Makasewicz Katarzyna, Wennmalm Stefan, Linse Sara, Sparr Emma
Department of Physical Chemistry, Lund University, 221 00 Lund, Sweden.
Department of Applied Physics, SciLifeLab, Royal Institute of Technology, 171 65 Solna, Sweden.
QRB Discov. 2022 Jul 25;3:e10. doi: 10.1017/qrd.2022.9. eCollection 2022.
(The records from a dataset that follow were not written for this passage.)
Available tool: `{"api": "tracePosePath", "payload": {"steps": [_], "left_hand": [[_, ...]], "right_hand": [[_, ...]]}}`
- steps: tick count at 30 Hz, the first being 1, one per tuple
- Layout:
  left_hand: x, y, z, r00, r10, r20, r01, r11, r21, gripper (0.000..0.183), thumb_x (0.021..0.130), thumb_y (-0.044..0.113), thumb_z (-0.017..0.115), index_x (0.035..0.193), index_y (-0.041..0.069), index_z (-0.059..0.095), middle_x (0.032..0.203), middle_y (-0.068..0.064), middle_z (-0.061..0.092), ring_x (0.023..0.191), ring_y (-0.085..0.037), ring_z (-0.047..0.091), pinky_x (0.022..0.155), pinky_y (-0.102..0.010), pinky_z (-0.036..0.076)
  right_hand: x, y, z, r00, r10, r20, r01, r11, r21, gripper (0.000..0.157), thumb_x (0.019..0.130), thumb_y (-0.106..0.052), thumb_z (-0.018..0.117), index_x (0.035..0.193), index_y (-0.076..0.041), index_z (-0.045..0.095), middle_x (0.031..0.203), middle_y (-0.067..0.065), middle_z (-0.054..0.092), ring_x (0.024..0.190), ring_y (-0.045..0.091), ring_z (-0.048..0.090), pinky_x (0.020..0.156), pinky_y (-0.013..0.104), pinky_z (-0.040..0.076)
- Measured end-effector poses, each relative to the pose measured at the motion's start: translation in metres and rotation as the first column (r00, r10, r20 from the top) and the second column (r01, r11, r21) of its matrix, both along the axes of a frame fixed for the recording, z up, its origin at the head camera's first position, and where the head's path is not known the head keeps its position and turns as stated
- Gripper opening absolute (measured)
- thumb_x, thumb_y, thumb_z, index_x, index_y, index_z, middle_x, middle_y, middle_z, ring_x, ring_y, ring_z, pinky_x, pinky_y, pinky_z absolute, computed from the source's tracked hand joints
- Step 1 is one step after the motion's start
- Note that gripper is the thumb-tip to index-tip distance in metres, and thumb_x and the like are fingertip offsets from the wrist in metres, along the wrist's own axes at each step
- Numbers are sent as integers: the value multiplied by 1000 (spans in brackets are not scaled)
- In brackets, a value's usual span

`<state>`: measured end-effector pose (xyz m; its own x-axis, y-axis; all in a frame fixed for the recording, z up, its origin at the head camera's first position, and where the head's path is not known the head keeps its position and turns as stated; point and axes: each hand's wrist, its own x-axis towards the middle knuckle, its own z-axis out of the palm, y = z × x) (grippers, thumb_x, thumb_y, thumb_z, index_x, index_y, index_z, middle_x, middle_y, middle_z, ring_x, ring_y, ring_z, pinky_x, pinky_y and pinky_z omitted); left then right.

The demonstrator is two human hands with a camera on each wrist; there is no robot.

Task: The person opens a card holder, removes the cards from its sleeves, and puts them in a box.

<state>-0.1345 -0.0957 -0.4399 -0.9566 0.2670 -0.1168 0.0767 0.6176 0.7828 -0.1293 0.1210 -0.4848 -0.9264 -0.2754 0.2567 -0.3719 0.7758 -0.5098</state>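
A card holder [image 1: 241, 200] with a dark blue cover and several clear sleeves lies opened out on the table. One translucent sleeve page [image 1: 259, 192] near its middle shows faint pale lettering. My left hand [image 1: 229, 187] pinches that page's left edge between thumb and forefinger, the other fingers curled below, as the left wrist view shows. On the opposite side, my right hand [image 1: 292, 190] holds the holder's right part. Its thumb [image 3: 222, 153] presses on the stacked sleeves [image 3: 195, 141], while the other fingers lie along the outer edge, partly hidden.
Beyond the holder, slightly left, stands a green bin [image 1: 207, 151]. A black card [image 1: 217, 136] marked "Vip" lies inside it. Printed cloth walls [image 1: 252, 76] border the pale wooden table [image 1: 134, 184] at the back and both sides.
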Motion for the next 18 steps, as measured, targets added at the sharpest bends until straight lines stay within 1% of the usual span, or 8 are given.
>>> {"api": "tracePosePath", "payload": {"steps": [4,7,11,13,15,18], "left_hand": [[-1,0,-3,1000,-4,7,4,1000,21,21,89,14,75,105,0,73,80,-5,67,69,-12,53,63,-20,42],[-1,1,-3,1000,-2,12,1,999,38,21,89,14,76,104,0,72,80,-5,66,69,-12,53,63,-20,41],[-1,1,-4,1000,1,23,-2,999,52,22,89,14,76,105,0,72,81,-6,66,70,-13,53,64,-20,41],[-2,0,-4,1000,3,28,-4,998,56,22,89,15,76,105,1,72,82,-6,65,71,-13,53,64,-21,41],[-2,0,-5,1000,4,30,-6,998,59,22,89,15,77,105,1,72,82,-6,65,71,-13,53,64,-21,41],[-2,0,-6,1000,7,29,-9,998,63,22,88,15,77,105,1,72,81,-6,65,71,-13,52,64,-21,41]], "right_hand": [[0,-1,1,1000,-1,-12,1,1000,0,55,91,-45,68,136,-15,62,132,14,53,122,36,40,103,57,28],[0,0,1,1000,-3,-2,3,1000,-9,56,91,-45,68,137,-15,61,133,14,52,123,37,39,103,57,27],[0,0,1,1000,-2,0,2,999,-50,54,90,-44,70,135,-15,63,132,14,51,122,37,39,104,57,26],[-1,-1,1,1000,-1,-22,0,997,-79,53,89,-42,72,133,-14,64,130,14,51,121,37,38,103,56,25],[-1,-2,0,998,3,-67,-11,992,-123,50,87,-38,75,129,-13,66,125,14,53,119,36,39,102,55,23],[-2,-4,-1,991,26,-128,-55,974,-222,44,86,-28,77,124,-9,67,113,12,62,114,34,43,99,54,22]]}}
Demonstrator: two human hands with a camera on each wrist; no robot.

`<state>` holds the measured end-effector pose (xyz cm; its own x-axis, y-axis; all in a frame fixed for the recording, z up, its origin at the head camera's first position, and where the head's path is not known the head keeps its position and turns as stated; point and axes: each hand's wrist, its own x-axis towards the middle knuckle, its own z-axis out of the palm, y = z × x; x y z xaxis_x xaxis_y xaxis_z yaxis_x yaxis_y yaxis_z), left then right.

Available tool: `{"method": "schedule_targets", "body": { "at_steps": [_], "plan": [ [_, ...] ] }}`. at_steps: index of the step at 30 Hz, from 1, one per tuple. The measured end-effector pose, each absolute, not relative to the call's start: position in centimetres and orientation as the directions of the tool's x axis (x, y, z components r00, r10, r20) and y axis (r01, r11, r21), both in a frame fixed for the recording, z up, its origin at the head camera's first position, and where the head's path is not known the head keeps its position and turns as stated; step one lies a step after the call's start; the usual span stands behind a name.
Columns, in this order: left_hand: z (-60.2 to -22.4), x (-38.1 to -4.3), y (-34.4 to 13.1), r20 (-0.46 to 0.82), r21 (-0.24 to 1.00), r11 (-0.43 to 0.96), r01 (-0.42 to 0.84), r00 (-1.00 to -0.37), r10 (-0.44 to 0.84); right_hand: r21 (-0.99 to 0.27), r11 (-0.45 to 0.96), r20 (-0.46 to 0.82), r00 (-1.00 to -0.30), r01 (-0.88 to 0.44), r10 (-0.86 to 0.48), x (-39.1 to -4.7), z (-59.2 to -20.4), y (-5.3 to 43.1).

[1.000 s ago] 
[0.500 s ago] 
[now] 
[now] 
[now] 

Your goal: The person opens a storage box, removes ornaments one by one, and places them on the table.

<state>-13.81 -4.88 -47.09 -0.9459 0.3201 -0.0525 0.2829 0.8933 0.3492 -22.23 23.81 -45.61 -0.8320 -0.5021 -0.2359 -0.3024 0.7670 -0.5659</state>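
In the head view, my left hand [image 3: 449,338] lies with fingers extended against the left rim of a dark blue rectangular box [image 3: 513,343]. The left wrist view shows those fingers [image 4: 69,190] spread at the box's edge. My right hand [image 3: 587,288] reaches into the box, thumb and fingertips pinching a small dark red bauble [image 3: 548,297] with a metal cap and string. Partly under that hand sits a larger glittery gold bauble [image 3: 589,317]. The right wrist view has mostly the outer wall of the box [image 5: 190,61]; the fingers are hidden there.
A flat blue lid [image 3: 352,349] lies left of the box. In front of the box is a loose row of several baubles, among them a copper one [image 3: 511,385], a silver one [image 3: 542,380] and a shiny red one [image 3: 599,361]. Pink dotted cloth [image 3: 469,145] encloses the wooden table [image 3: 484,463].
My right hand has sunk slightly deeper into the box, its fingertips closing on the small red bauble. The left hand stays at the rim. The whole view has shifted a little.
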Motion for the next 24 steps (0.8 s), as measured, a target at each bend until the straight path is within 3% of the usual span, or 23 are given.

-Synuclein is a small neuronal protein that reversibly associates with lipid membranes. The membrane interactions are believed to be central to the healthy function of this protein involved in synaptic plasticity and neurotransmitter release. -Synuclein has been speculated to induce vesicle fusion as well as fission, processes which are analogous to each other but proceed in different directions and involve different driving forces. In the current work, we analyse -synuclein-induced small unilamellar vesicle deformation from a thermodynamics point of view. We show that the structures interpreted in the literature as fusion intermediates are in fact a stable deformed state and neither fusion nor vesicle clustering occurs. We speculate on the driving force for the observed deformation and put forward a hypothesis that -synuclein self-assembly on the lipid membrane precedes and induces membrane remodelling.
α-突触核蛋白是一种与脂质膜可逆结合的小神经元蛋白。膜相互作用被认为对于该蛋白参与突触可塑性和神经递质释放的健康功能至关重要。有人推测α-突触核蛋白可诱导囊泡融合以及裂变,这两个过程彼此类似,但方向相反且涉及不同的驱动力。在当前工作中,我们从热力学角度分析了α-突触核蛋白诱导的小单层囊泡变形。我们表明,文献中解释为融合中间体的结构实际上是一种稳定的变形状态,既不会发生融合也不会发生囊泡聚集。我们推测了观察到的变形的驱动力,并提出了一个假设,即α-突触核蛋白在脂质膜上的自组装先于并诱导膜重塑。